§ **WORK TASK**: Every entry must be output exactly as it was written.

§ **RECORDED INFORMATION**:
....

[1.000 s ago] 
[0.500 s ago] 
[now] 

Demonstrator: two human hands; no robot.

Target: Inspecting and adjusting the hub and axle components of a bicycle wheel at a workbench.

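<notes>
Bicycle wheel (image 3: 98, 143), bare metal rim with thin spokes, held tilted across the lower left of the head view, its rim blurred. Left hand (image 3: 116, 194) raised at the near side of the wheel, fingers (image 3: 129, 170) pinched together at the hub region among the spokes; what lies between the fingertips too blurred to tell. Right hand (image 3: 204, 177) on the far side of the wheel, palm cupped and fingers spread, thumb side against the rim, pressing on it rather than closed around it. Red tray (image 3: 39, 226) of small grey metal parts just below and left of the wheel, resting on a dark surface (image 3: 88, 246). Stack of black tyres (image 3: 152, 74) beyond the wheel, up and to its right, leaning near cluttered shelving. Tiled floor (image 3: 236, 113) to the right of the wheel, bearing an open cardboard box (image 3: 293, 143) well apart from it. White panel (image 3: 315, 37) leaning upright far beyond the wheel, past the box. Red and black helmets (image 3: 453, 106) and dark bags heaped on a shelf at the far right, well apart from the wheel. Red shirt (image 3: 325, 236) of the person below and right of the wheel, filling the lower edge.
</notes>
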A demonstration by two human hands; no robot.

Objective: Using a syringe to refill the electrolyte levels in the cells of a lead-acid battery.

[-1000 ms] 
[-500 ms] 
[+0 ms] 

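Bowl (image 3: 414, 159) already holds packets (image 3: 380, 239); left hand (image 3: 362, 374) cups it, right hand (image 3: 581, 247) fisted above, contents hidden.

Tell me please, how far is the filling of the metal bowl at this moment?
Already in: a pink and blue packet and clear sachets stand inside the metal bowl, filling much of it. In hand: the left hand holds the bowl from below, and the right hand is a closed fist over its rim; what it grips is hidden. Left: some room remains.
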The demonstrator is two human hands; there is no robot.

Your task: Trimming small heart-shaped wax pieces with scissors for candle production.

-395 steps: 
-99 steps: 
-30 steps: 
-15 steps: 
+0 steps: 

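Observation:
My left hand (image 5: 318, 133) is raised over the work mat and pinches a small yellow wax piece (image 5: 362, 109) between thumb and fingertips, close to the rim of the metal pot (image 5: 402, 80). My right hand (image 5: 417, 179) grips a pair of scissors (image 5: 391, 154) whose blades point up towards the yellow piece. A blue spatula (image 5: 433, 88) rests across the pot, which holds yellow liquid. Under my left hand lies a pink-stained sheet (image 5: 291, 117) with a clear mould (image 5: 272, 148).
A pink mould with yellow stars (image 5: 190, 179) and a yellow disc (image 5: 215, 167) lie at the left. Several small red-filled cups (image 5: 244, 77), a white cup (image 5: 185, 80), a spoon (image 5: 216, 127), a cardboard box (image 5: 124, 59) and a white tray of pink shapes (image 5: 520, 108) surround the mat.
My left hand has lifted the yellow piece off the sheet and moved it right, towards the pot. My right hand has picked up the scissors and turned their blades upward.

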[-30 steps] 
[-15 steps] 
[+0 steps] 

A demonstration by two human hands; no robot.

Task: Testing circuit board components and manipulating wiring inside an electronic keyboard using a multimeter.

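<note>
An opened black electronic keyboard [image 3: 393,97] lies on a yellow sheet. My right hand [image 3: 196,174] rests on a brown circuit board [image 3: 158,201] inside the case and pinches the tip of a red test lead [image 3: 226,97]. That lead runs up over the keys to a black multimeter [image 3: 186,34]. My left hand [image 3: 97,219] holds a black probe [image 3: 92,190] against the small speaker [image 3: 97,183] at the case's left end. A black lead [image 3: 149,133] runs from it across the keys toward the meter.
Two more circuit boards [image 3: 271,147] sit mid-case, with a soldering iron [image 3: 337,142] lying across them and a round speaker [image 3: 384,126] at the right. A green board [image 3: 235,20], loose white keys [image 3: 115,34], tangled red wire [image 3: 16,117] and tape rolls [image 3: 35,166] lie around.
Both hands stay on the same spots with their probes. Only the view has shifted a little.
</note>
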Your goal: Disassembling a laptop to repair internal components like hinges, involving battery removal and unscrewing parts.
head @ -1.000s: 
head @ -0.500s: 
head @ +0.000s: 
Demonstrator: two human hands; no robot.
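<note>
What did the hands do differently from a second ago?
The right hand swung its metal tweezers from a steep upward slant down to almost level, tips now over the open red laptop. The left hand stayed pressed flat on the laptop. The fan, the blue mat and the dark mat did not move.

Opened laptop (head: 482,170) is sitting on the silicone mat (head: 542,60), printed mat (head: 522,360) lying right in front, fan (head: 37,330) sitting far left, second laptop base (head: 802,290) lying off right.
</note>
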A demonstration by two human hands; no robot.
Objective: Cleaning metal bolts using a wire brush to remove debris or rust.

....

§ **WRITTEN REPLY**:
[1.000 s ago] 
[0.500 s ago] 
[now] 

Demonstrator: two human hands; no robot.

Target: Inspecting and adjusting the hub and axle components of a bicycle wheel at a workbench.

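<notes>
Bicycle wheel (image 3: 98, 143), bare metal rim with thin spokes, held tilted across the lower left of the head view, its rim blurred. Left hand (image 3: 116, 194) raised at the near side of the wheel, fingers (image 3: 129, 170) pinched together at the hub region among the spokes; what lies between the fingertips too blurred to tell. Right hand (image 3: 204, 177) on the far side of the wheel, palm cupped and fingers spread, thumb side against the rim, pressing on it rather than closed around it. Red tray (image 3: 39, 226) of small grey metal parts just below and left of the wheel, resting on a dark surface (image 3: 88, 246). Stack of black tyres (image 3: 152, 74) beyond the wheel, up and to its right, leaning near cluttered shelving. Tiled floor (image 3: 236, 113) to the right of the wheel, bearing an open cardboard box (image 3: 293, 143) well apart from it. White panel (image 3: 315, 37) leaning upright far beyond the wheel, past the box. Red and black helmets (image 3: 453, 106) and dark bags heaped on a shelf at the far right, well apart from the wheel. Red shirt (image 3: 325, 236) of the person below and right of the wheel, filling the lower edge.
</notes>
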A demonstration by two human hands; no robot.

Objective: Using a syringe to refill the electrolyte levels in the cells of a lead-acid battery.

[-1000 ms] 
[-500 ms] 
[+0 ms] 

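Bowl (image 3: 414, 159) already holds packets (image 3: 380, 239); left hand (image 3: 362, 374) cups it, right hand (image 3: 581, 247) fisted above, contents hidden.

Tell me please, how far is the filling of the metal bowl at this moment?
Already in: a pink and blue packet and clear sachets stand inside the metal bowl, filling much of it. In hand: the left hand holds the bowl from below, and the right hand is a closed fist over its rim; what it grips is hidden. Left: some room remains.
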The demonstrator is two human hands; there is no robot.

Your task: Trimming small heart-shaped wax pieces with scissors for candle production.

-395 steps: 
-99 steps: 
-30 steps: 
-15 steps: 
+0 steps: 

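Observation:
My left hand (image 5: 318, 133) is raised over the work mat and pinches a small yellow wax piece (image 5: 362, 109) between thumb and fingertips, close to the rim of the metal pot (image 5: 402, 80). My right hand (image 5: 417, 179) grips a pair of scissors (image 5: 391, 154) whose blades point up towards the yellow piece. A blue spatula (image 5: 433, 88) rests across the pot, which holds yellow liquid. Under my left hand lies a pink-stained sheet (image 5: 291, 117) with a clear mould (image 5: 272, 148).
A pink mould with yellow stars (image 5: 190, 179) and a yellow disc (image 5: 215, 167) lie at the left. Several small red-filled cups (image 5: 244, 77), a white cup (image 5: 185, 80), a spoon (image 5: 216, 127), a cardboard box (image 5: 124, 59) and a white tray of pink shapes (image 5: 520, 108) surround the mat.
My left hand has lifted the yellow piece off the sheet and moved it right, towards the pot. My right hand has picked up the scissors and turned their blades upward.
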
[-30 steps] 
[-15 steps] 
[+0 steps] 

A demonstration by two human hands; no robot.

Task: Testing circuit board components and manipulating wiring inside an electronic keyboard using a multimeter.

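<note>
An opened black electronic keyboard [image 3: 393,97] lies on a yellow sheet. My right hand [image 3: 196,174] rests on a brown circuit board [image 3: 158,201] inside the case and pinches the tip of a red test lead [image 3: 226,97]. That lead runs up over the keys to a black multimeter [image 3: 186,34]. My left hand [image 3: 97,219] holds a black probe [image 3: 92,190] against the small speaker [image 3: 97,183] at the case's left end. A black lead [image 3: 149,133] runs from it across the keys toward the meter.
Two more circuit boards [image 3: 271,147] sit mid-case, with a soldering iron [image 3: 337,142] lying across them and a round speaker [image 3: 384,126] at the right. A green board [image 3: 235,20], loose white keys [image 3: 115,34], tangled red wire [image 3: 16,117] and tape rolls [image 3: 35,166] lie around.
Both hands stay on the same spots with their probes. Only the view has shifted a little.
</note>
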Your goal: Disassembling a laptop to repair internal components like hinges, involving battery removal and unscrewing parts.
head @ -1.000s: 
head @ -0.500s: 
head @ +0.000s: 
Demonstrator: two human hands; no robot.
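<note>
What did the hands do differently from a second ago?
The right hand swung its metal tweezers from a steep upward slant down to almost level, tips now over the open red laptop. The left hand stayed pressed flat on the laptop. The fan, the blue mat and the dark mat did not move.

Opened laptop (head: 482,170) is sitting on the silicone mat (head: 542,60), printed mat (head: 522,360) lying right in front, fan (head: 37,330) sitting far left, second laptop base (head: 802,290) lying off right.
</note>
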A demonstration by two human hands; no robot.
Objective: Cleaning metal bolts using a wire brush to remove debris or rust.

No additional response is needed to complete this exercise.